Now the script runs successfully!

[code lang="text"] 2014-05-13 13:49:14,718 [main] INFO  org.apache.pig.backend.hadoop.executionengine.mapReduceLayer.MapReduceLauncher - HadoopJobId: job_1400009795673_0005

2014-05-13 13:49:14,718 [main] INFO  org.apache.pig.backend.hadoop.executionengine.mapReduceLayer.MapReduceLauncher - Processing aliases A

2014-05-13 13:49:14,718 [main] INFO  org.apache.pig.backend.hadoop.executionengine.mapReduceLayer.MapReduceLauncher - detailed locations: M: A[9,4],A[-1,-1] C:  R:

2014-05-13 13:49:14,891 [main] INFO  org.apache.pig.backend.hadoop.executionengine.mapReduceLayer.MapReduceLauncher - 0% complete

2014-05-13 13:50:02,752 [main] INFO  org.apache.pig.backend.hadoop.executionengine.mapReduceLayer.MapReduceLauncher - 50% complete

2014-05-13 13:50:07,709 [main] INFO  org.apache.pig.backend.hadoop.executionengine.mapReduceLayer.MapReduceLauncher - 100% complete

2014-05-13 13:50:07,733 [main] INFO  org.apache.pig.tools.pigstats.SimplePigStats - Script Statistics:

HadoopVersion PigVersion UserId StartedAt FinishedAt Features

2.2.0.2.0.6.0-76 0.12.0.2.0.6.0-76 root 2014-05-13 13:48:54 2014-05-13 13:50:07 UNKNOWN

Success!

Job Stats (time in seconds):

JobId Maps Reduces MaxMapTime MinMapTIme AvgMapTime MedianMapTime MaxReduceTime MinReduceTime AvgReduceTime MedianReducetime Alias Feature Outputs

job_1400009795673_0005 1 0 21 21 21 21 n/a n/a n/a n/a A MAP_ONLY hbase://meters,

Input(s):

Successfully read 6 records (479 bytes) from: "/tmp/aamick/meters.csv"

Output(s):

Successfully stored 6 records in: "hbase://meters"

Counters:

Total records written : 6

Total bytes written : 0

Spillable Memory Manager spill count : 0

Total bags proactively spilled: 0

Total records proactively spilled: 0

Job DAG:

job_1400009795673_0005

2014-05-13 13:50:08,519 [main] INFO  org.apache.pig.backend.hadoop.executionengine.mapReduceLayer.MapReduceLauncher - Success!

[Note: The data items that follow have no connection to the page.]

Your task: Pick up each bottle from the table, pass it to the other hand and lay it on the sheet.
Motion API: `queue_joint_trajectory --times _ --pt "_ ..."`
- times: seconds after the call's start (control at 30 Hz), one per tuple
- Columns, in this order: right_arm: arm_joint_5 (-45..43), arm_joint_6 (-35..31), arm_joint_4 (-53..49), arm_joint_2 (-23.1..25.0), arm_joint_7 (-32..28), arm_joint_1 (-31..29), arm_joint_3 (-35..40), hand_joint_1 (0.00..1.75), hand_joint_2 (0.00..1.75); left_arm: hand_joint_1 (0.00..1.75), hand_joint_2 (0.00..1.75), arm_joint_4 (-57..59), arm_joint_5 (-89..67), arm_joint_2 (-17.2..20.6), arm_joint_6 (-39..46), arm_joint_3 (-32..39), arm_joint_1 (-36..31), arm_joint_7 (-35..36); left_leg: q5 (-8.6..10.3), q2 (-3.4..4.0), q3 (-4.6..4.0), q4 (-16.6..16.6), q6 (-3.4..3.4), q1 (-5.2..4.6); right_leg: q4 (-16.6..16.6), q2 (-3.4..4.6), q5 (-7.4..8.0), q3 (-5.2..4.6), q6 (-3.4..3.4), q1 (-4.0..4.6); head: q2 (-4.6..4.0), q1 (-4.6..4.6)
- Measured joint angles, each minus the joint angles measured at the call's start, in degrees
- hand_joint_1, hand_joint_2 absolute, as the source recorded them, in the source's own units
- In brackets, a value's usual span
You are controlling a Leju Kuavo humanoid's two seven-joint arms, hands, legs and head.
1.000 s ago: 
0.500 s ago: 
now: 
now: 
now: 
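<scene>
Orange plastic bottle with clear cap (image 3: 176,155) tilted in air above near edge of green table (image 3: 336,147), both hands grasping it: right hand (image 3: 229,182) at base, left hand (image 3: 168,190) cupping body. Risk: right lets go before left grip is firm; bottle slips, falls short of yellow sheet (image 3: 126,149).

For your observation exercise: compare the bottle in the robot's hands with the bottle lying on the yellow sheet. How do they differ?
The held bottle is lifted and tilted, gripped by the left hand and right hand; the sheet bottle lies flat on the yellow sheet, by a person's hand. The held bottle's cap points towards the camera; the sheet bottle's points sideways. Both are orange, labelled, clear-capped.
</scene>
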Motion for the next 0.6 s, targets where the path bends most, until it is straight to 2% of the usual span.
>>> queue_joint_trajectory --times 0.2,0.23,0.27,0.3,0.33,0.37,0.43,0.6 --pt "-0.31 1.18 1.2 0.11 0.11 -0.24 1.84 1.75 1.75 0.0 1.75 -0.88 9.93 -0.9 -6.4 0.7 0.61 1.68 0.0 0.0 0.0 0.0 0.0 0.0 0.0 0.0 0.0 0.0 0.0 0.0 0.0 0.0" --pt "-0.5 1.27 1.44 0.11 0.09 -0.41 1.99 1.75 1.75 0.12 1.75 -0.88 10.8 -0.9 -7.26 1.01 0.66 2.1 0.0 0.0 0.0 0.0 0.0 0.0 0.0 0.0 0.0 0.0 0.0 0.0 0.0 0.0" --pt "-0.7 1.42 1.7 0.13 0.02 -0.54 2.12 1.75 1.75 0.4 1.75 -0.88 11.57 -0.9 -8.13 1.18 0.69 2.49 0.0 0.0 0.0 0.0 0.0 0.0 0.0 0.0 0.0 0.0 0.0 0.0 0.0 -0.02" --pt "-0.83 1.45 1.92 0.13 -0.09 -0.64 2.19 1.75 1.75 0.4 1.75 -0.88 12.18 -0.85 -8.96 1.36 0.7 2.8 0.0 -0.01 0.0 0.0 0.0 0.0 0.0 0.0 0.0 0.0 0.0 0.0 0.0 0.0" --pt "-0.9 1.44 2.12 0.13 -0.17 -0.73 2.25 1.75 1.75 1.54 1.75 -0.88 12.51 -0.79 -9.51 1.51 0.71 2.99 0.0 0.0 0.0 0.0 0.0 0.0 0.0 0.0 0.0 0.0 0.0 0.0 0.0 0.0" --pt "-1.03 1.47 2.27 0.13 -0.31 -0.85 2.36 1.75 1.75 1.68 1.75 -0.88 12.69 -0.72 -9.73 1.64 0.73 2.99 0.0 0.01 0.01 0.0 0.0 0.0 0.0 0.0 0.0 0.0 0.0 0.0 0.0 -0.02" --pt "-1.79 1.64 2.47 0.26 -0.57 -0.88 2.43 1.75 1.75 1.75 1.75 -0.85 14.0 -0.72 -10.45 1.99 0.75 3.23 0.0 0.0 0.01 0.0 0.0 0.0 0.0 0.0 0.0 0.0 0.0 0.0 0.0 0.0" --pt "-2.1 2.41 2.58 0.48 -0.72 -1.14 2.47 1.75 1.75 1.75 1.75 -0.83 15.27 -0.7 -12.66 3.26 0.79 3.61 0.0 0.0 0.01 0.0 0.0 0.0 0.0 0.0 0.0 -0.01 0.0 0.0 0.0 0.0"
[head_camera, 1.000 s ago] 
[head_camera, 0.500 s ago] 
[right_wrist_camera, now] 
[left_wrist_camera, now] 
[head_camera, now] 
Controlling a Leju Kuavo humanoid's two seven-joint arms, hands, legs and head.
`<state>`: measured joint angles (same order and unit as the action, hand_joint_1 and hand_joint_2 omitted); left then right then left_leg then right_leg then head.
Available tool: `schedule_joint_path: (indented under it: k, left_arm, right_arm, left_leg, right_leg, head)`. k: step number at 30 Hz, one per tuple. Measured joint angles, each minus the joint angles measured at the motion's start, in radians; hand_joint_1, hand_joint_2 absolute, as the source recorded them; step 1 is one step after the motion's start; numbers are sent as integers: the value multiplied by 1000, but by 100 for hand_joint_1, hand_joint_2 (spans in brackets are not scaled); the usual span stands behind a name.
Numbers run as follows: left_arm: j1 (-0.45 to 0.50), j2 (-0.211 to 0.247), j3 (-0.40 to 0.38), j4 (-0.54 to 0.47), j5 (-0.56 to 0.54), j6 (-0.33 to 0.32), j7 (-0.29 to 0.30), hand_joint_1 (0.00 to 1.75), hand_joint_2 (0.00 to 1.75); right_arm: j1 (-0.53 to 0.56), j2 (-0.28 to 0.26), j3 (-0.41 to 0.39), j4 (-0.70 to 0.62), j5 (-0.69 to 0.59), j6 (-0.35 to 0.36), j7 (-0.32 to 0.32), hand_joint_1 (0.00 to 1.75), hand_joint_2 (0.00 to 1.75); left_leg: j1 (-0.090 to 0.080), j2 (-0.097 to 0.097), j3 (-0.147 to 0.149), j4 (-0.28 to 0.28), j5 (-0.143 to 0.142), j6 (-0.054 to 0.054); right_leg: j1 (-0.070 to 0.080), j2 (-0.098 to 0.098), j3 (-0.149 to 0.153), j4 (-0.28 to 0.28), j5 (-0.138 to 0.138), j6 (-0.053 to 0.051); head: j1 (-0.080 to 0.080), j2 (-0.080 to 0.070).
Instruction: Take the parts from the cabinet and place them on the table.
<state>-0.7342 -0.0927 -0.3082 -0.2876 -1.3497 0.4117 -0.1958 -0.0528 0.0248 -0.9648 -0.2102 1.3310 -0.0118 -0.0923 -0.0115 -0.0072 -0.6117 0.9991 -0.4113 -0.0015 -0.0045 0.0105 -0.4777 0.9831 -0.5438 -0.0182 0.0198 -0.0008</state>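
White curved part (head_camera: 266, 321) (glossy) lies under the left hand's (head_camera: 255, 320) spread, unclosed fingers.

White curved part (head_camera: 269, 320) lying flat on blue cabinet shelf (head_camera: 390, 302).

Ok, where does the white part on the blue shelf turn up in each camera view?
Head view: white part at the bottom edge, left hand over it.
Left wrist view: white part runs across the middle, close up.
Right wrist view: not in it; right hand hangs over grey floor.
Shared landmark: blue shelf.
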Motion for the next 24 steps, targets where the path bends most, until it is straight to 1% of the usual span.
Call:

The Pig script is still 2 lines to load and store the data into HBase. The only extra parts are the registering of the Jar. Yes, this was frustrating to figure out, but going forward, I like the idea of 2 Pig lines versus 50+ lines of Java code to load an HBase table.